PIC operation principle and design

The operation principle of the proposed photonics-based PS is illustrated in Fig. 1(a). The core element of the architecture, realized as a PIC, id highlighted in the dashed box of the figure and comprises an optical deinterleaver filter (ODF), an optical phase shifter (OPS), an optical coupler (OC), and finally two photodiodes (PDs). The input of the scheme is represented by the microwave signal to be phase-shifted, with a given bandwidth around the carrier frequency f_RF, which drives a single-sideband electro-optic modulator (SSB-EOM) to generate a sideband centered at the optical frequency ν_sb, spaced by f_RF from the optical carrier at frequency ν_c provided by a laser source (LS). The generated full-carrier SSB modulated optical signal is then fed into the PS.

Figure 1.

(a) Schematic and operation principle of the proposed photonic integrated phase shifter. LS: laser source; SSB EOM: single-sideband electro-optical modulator; ODF: optical deinterleaver filter; OPS: optical phase shifter; OC: optical coupler; PD: photodiode. In the scheme f_RF represents the RF signal carrier frequency, ν_c optical carrier frequency, ν_sb central optical frequency of the optical SSB modulated signal, φ variable phase shift. (b) Picture of the fabricated PIC implementing the phase shifter; GC: grating coupler; MMI-OC: multi-mode interference optical coupler. Two PDs are connected to the two MMI outputs. As shown by the scale indication, the PIC occupies an area of ~5 × 2.4 mm².
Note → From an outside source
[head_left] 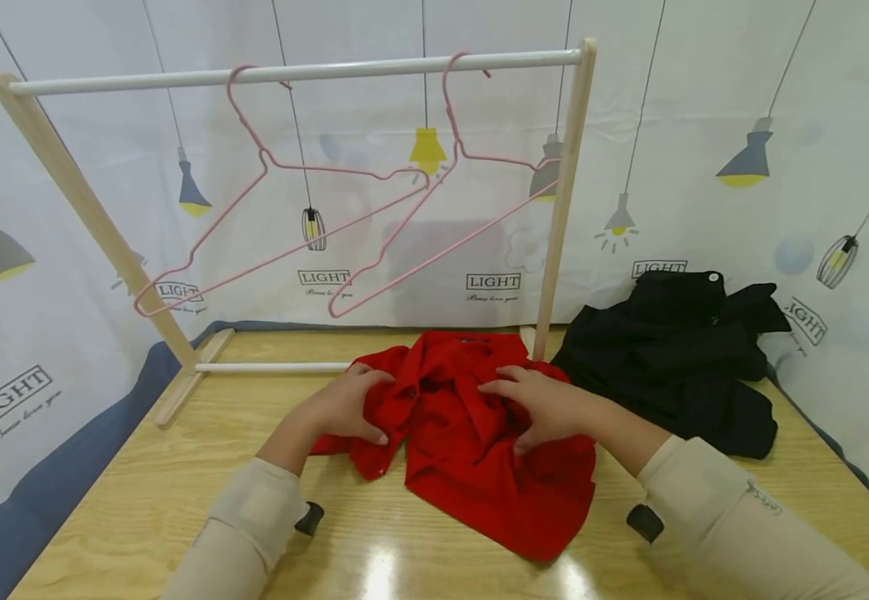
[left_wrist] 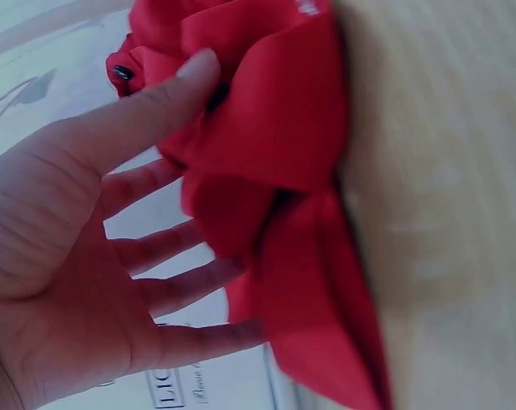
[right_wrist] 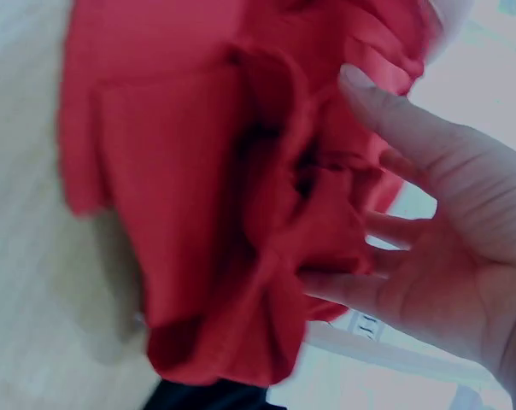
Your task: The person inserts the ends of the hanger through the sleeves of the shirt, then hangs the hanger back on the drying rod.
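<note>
A crumpled red garment [head_left: 452, 433] with dark buttons lies in loose folds on the wooden table, below the rack. My left hand [head_left: 344, 407] is at its left side, thumb apart from the spread fingers. In the left wrist view, that hand's fingertips [left_wrist: 241, 333] are at the cloth, and nothing is pinched in the palm. On the other side is my right hand [head_left: 550, 406], its fingers spread over the folds. The right wrist view has the right thumb [right_wrist: 369, 94] in front of the red cloth, with some fingertips hidden by folds.
A clothes rack with a white rail [head_left: 359, 69] stands behind the garment. Two pink wire hangers [head_left: 344, 233] hang from it. A black garment [head_left: 666, 358] is heaped at the right. Behind is a lamp-printed curtain [head_left: 629, 125].
</note>
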`<state>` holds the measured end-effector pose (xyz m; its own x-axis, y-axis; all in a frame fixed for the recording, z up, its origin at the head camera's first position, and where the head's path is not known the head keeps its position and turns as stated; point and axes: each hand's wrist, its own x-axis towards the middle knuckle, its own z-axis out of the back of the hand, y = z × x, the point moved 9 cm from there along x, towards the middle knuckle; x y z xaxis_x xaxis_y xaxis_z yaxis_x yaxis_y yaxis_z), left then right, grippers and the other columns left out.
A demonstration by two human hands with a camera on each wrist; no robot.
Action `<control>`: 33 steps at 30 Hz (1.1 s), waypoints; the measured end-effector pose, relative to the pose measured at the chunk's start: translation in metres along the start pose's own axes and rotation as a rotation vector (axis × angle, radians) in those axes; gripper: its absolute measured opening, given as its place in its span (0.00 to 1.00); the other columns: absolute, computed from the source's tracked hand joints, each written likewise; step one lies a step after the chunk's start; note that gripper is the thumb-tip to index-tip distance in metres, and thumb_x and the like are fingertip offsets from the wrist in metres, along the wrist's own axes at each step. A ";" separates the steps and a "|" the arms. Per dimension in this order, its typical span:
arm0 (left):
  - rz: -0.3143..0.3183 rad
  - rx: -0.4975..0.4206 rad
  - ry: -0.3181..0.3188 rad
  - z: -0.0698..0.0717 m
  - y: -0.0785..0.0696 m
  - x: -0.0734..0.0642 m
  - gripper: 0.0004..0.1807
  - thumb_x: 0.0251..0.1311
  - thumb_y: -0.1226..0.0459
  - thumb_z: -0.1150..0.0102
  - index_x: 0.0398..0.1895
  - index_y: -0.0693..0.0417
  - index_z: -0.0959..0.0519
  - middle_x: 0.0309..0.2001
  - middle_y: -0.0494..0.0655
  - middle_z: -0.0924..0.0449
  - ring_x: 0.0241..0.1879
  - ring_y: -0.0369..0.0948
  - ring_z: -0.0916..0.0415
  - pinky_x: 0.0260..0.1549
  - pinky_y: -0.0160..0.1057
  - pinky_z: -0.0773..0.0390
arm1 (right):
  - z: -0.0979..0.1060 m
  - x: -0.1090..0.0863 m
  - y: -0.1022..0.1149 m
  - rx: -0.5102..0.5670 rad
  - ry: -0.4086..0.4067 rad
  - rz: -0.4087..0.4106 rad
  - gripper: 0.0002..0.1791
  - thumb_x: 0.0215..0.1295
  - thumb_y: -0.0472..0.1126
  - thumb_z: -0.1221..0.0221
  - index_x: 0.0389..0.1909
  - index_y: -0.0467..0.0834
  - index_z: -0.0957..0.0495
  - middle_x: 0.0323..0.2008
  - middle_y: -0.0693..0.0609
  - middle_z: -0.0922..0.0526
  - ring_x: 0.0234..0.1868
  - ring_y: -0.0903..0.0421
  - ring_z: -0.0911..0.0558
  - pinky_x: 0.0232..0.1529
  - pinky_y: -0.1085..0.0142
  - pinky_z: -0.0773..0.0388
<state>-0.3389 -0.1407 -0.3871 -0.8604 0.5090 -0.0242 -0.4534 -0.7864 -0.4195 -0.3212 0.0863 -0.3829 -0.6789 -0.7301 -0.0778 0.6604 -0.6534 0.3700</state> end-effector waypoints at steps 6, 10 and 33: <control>0.023 -0.012 -0.041 0.019 -0.009 0.003 0.39 0.48 0.52 0.25 0.61 0.60 0.27 0.61 0.61 0.34 0.59 0.55 0.33 0.58 0.53 0.30 | 0.026 -0.002 -0.001 0.034 0.047 -0.019 0.37 0.56 0.44 0.30 0.65 0.39 0.31 0.63 0.41 0.29 0.63 0.43 0.31 0.61 0.48 0.32; 0.032 -0.004 -0.155 0.032 -0.018 0.009 0.30 0.54 0.54 0.29 0.55 0.63 0.22 0.55 0.59 0.26 0.56 0.54 0.29 0.56 0.52 0.29 | 0.047 0.004 -0.006 0.000 0.006 -0.060 0.26 0.63 0.45 0.35 0.58 0.36 0.25 0.54 0.42 0.21 0.55 0.44 0.23 0.57 0.50 0.28; 0.290 0.034 -0.172 0.017 -0.019 0.049 0.29 0.46 0.48 0.27 0.47 0.58 0.20 0.42 0.48 0.19 0.41 0.46 0.23 0.44 0.45 0.23 | 0.047 0.052 -0.061 0.016 -0.193 -0.613 0.33 0.58 0.67 0.41 0.31 0.36 0.23 0.30 0.44 0.21 0.28 0.49 0.21 0.32 0.60 0.23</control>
<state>-0.3764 -0.1067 -0.3644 -0.9801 0.1980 0.0159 -0.1886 -0.9025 -0.3871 -0.4119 0.0971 -0.3658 -0.9783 -0.1748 -0.1116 0.1304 -0.9367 0.3249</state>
The operation of the scheme relies on optical carrier-sideband separation performed by the ODF and subsequent phase shift of the isolated carrier in the OPS stage, before the two components are recombined in the OC and sent to the PDs to generate the phase-shifted microwave signal [6]. The phase of the down-converted signal at the PDs output generated by the beating between the carrier and the sideband components is indeed given by the phase difference of the two beating signals. Assuming a perfect carrier-sideband isolation at the ODF outputs, the amount of optical phase shift φ experienced by the optical carrier in the OPS translates into an equal phase shift φ of the microwave signal at fRF, as depicted in Fig. 1(a).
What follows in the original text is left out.